- **Work order**
Don't include any picture when you restate the data word for word.

- **Raw data**
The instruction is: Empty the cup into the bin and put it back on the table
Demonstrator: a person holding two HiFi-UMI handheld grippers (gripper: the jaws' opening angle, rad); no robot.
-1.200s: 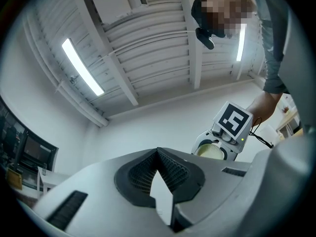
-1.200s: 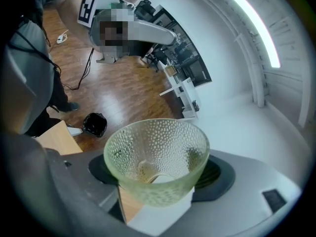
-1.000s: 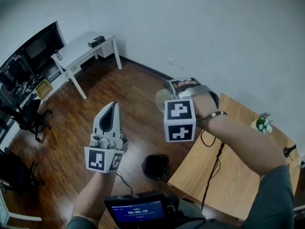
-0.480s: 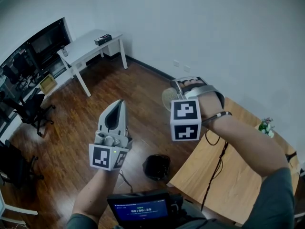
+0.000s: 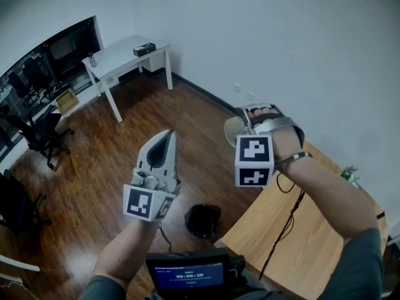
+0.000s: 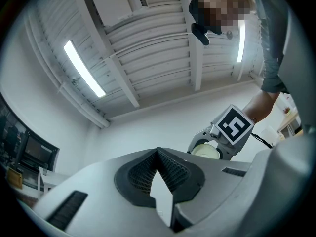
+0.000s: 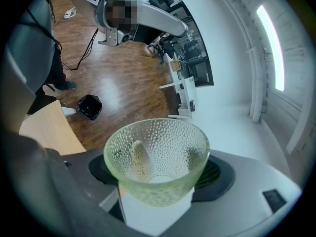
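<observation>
Across the head view the whole scene slid. The white-topped desk by the far wall drifted right and up, toward the picture's middle. The right tool, with the clear dimpled glass cup between its jaws, ended further right in the picture, and the left tool also ended further right and a little higher. The small green potted plant on the light wooden counter sank toward the right edge. The readout on the dark screen at the bottom edge ticked up by one.
</observation>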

- **Reply to the task**
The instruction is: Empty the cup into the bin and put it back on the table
Demonstrator: a person holding two HiFi-UMI handheld grippers (gripper: the jaws' opening angle, rad); no robot.
-1.200s: 
-1.200s: 
-1.000s: 
-0.480s: 
+0.000s: 
+0.000s: 
+0.000s: 
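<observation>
Across the head view the whole scene slid. The white-topped desk by the far wall drifted right and up, toward the picture's middle. The right tool, with the clear dimpled glass cup between its jaws, ended further right in the picture, and the left tool also ended further right and a little higher. The small green potted plant on the light wooden counter sank toward the right edge. The readout on the dark screen at the bottom edge ticked up by one.
</observation>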

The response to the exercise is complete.